Transcribe each record exactly. Omit the pictures.

Dataset extract
[Start of section]

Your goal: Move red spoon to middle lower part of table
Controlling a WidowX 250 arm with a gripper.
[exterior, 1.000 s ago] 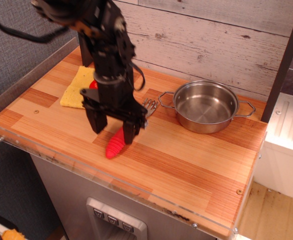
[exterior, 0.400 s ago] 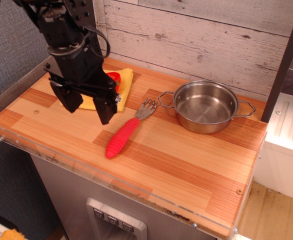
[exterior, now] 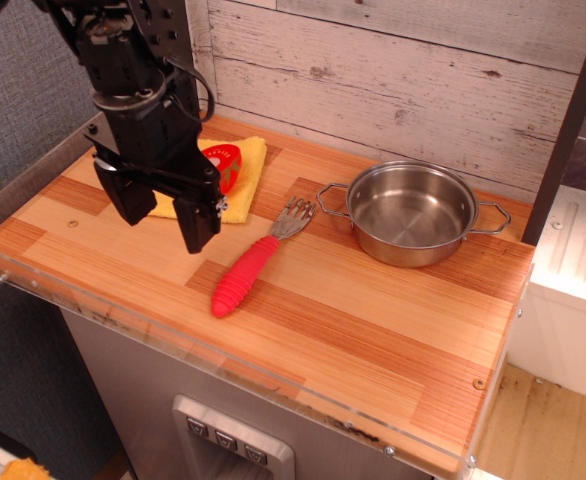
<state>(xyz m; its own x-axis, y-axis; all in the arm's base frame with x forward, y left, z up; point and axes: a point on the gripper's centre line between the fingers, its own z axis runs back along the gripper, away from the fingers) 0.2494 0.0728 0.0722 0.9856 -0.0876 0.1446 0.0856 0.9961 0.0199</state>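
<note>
Observation.image view: red spoon [exterior: 245,276] lies flat mid-table [exterior: 393,330], free of the empty, spread-fingered gripper [exterior: 160,212] hovering beside; judged light and stiff, best pinched across its ribbed handle.

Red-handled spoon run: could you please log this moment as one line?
red ribbed-handled spoon: lying mid-front on wooden butcher-block table | gripper: open, empty, left of spoon | steel pot: right

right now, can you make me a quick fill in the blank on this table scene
1. The red spoon has a handle coloured ____.
2. The steel pot holds ____.
3. The tool holds nothing; its jaws are ____.
4. The yellow cloth lies to the ____ of the pot in the picture.

Missing words: red; nothing; open; left
</note>
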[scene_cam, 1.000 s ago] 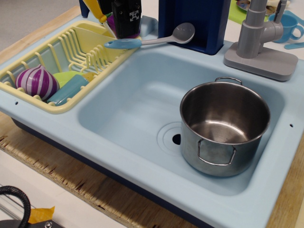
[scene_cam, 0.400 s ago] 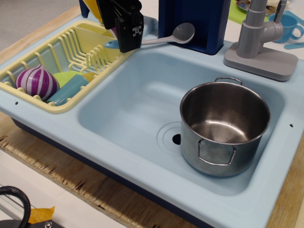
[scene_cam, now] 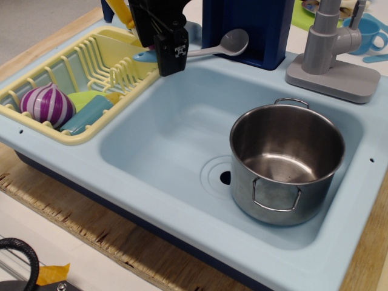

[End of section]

Solution to this problem
Your goal: Move red spoon to middle lower part of table
Controlling a WidowX 250 arm with a gripper.
[exterior, 1.000 s ago] 
[exterior, 0.400 s ago] 
[exterior, now] 
<state>(xyz m; its own x-axis, y-axis; all in the arm's base frame with x forward, y left, z up; point and axes: a point on the gripper's centre line between the fingers, its own z axis runs back along the gripper, away from the fingers) 0.2494 0.0728 0.0722 0.9856 -0.0876 0.1446 0.0856 0.9961 0.0199</state>
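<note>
Observation.image view: red spoon [exterior: 245,276] lies flat mid-table [exterior: 393,330], free of the empty, spread-fingered gripper [exterior: 160,212] hovering beside; judged light and stiff, best pinched across its ribbed handle.

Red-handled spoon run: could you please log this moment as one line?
red ribbed-handled spoon: lying mid-front on wooden butcher-block table | gripper: open, empty, left of spoon | steel pot: right

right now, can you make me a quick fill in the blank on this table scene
1. The red spoon has a handle coloured ____.
2. The steel pot holds ____.
3. The tool holds nothing; its jaws are ____.
4. The yellow cloth lies to the ____ of the pot in the picture.

Missing words: red; nothing; open; left
</note>
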[scene_cam, 1.000 s ago] 
[scene_cam, 0.400 s ago] 
[scene_cam, now] 

With the answer given, the exercise is closed.